Di cosa parliamo quando parliamo del cinema di Inarritu?
Stilisticamente impeccabile, gonfio di tristezza e invettive nei confronti del mondo dello spettacolo (con Hollywood in prima fila), Birdman (The Unexpected Virtue of Ignorance) è decisamente un consistente cambio di rotta per il regista messicano Inarritu. Abbandonate le schizofrenie di montaggio, l’autore abbraccia il piano sequenza e restituisce allo spettatore un prodotto claustrofobico, oppressivo e ossessivo.

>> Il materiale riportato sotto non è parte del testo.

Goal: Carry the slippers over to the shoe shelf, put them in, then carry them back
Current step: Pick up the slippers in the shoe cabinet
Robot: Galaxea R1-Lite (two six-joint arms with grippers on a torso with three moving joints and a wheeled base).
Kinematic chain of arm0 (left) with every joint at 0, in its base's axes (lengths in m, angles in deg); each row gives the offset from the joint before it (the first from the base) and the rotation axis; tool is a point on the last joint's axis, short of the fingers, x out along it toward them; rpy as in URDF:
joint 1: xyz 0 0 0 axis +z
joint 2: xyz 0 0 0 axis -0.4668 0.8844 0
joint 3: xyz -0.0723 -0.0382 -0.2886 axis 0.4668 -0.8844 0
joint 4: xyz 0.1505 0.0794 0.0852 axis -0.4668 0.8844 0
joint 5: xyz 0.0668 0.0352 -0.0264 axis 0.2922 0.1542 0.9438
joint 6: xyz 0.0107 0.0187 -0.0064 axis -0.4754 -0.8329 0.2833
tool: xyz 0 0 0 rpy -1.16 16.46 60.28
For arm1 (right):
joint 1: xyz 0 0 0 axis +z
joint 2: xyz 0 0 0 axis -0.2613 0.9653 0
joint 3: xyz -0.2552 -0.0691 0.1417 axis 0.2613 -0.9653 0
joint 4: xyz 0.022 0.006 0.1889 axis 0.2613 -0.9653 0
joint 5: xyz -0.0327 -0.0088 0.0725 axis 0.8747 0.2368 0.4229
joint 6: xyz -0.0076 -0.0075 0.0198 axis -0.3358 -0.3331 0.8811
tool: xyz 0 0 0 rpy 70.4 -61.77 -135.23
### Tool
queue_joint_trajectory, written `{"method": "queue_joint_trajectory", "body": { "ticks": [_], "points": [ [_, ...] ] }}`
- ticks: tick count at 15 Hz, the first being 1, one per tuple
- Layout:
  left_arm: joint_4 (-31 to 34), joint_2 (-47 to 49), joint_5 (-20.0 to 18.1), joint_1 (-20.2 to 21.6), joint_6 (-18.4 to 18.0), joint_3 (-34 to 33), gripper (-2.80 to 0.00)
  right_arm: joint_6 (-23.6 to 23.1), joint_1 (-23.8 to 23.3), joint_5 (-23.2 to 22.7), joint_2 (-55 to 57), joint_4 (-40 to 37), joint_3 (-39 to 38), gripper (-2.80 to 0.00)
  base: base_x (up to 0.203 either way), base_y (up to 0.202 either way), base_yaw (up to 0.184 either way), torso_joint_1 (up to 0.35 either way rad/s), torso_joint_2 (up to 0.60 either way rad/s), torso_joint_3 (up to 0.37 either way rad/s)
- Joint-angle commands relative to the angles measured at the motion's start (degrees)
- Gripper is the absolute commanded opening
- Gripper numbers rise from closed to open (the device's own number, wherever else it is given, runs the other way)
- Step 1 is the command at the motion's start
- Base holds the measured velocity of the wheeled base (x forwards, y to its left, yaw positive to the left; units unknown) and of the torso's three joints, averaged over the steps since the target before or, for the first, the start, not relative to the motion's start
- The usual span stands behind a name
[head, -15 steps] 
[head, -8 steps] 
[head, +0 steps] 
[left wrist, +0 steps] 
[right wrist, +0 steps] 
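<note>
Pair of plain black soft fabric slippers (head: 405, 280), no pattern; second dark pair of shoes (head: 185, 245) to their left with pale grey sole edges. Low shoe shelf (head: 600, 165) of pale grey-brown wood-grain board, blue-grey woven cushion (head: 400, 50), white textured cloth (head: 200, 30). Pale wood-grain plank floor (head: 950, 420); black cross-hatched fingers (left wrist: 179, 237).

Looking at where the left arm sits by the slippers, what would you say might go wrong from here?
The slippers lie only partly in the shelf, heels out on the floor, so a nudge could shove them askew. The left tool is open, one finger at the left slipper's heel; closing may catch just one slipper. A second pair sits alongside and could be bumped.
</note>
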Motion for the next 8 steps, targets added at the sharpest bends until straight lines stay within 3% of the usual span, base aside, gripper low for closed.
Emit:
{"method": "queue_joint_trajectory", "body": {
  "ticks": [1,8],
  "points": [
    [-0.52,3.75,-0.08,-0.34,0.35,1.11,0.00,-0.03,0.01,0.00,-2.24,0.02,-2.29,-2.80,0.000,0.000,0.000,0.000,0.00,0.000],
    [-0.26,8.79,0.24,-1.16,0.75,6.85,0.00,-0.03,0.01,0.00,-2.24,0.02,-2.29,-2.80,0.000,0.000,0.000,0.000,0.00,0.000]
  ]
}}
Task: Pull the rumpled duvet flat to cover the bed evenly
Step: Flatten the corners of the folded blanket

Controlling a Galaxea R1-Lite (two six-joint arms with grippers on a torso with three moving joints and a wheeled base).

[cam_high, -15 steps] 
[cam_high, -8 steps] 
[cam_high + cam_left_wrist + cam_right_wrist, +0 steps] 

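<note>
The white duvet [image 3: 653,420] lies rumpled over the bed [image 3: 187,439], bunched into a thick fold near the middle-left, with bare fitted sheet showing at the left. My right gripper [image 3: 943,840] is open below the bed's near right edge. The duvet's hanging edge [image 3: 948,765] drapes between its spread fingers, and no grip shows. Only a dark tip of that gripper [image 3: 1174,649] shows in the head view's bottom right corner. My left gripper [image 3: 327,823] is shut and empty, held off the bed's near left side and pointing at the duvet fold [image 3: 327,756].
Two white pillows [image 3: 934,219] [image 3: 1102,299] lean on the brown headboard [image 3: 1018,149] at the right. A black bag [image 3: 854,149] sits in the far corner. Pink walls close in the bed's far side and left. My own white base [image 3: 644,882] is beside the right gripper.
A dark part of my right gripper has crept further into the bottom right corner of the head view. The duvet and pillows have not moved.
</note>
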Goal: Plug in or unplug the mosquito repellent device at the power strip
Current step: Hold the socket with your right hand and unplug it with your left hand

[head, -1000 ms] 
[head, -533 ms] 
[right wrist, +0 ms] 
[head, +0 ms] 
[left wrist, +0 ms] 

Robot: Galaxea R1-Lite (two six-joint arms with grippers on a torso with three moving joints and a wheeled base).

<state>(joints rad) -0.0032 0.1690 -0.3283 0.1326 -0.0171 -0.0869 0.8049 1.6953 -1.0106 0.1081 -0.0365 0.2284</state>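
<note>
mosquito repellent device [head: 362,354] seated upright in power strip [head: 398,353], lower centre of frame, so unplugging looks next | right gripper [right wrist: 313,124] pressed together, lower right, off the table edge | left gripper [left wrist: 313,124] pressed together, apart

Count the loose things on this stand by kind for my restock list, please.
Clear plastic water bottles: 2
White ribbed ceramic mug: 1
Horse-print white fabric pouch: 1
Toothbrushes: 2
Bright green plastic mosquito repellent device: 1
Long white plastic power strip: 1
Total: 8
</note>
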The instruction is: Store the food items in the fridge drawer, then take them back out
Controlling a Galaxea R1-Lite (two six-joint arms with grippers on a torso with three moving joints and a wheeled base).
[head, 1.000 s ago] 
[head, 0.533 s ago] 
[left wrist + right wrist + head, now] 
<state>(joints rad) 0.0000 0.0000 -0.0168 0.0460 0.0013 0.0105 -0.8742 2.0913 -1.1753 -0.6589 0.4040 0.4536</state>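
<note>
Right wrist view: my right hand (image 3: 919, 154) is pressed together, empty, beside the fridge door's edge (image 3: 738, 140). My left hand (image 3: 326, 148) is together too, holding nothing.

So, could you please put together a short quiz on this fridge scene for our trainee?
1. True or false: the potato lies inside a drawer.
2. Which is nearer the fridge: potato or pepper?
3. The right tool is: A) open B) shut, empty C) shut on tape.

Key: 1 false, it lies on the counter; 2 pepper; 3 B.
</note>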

Riggan Thompson è una star che ha raggiunto un’elevatissima popolarità nel ruolo di Birdman, un supereroe alato. Ma la celebrità non gli basta, Riggan vuole dimostrare di essere anche un grande attore. Per questo motivo riadatta e mette in scena a Broadway un racconto di Raymond Carver. Nell’impresa verranno coinvolti la figlia ribelle Sam, l’amante Laura, l’amico produttore Jake, un’attrice superficiale che sogna da quando è bambina di calcare il palco di Broadway e Mike, un attore arrogante e cinico, che cerca la “verità” nel teatro.
Inarritu non risparmia nessuno e costruisce una commedia agrodolce (nera per certi versi) d’intensa vitalità. Nonostante l’eccessiva lunghezza (le due ore si sentono tutte) e la moltiplicazione dei finali, Inarritu inanella temi e li sviluppa, destinando sufficiente spazio a ogni suo interprete. Un film (riempito a dismisura di atteggiamenti negativi e di sofferenza reale o da “palcoscenico della vita”) che probabilmente mette in fila le migliori caratterizzazioni personali dei singoli attori e che trova in Michael Keaton (i rimandi alla figura di Batman, da lui interpretata e che gli ha portato enorme successo, sono automatici) l’ideale protagonista e vero e proprio mattatore del circo di Inarritu. Costantemente alla ricerca della fama ormai perduta, sopraffatto dall’ego e dalla follia, il personaggio interpretato da Keaton (un attore sessantenne che tenta di rinascere dalle proprie ceneri di specialista in blockbuster hollywoodiani, attraverso uno spettacolo in scena a Broadway) è il triste riflesso di una professione che si guarda allo specchio e non si riconosce più, che deve necessariamente dare più risalto ai follower su Twitter e sui social network piuttosto che agli applausi che scrosciano in sala. È su ciò che Inarritu costruisce Birdman (The Unexpected Virtue of Ignorance), sulle ceneri di una società sempre più culturalmente impoverita, che si è “venduta” all’ “apocalittica pornografia” hollywoodiana. Ma tutto ciò è quello che si respira nel sottotesto della pellicola, che in superficie esibisce un percorso di redenzione scontato quanto illuminante, che sottolinea la costante ricerca di una fama ormai perduta attraverso battute brillanti («ormai sono diventato una domanda del Trivial Pursuit» e «la fama è la cugina zoccola del prestigio») e una messa in ridicolo corale del mondo dello spettacolo prettamente altmaniana. Perché Inarritu mette in scena un gruppo di personaggi ridicoli, cinici, negativi e spocchiosi; un’istantanea di un backstage desolante e tristemente iper-realistica.
Birdman (The Unexpected Virtue of Ignorance) ostenta l’invettiva nei confronti dello spettacolo e tutto ciò che gli ruota intorno (addetti ai lavori, critici e fan) e l’infelice parabola di un uomo che per sentirsi sé stesso deve cucirsi addosso i panni di un personaggio (un supereroe in grado di volare e di sentirsi superiore rispetto al resto dell’umanità) e clonarne le gesta e l’atteggiamento nei confronti della vita (azione e sangue). Inarritu ne pesa fragilità, contraddizioni, delusioni di vita, vulnerabilità e quell’instancabile convinzione di credere di essere un artista. Confrontarsi con la dura realtà non sarà facile.
Triste e agrodolce apologo stilisticamente perfetto, Birdman (The Unexpected Virtue of Ignorance) entra ed esce dalla finzione recitativa, sale e scende dal palco ed esibisce una vicenda dai risvolti ambigui, che spicca il volo (con la fantasia), ma che successivamente si sfracella sul marciapiede. Un film verboso e metaforico, virtuoso e ridondante, surreale e vitale. Un deciso cambio di rotta per Inarritu, che si diverte a inseguire piuttosto che a costruire puzzle imperfetti e che decide di far sorridere (amaramente), lasciando una strana sensazione di triste consapevolezza nella mente dello spettatore a fine visione, spiazzandolo definitivamente. Un escamotage riuscito, che però si porta appresso qualche perplessità di troppo.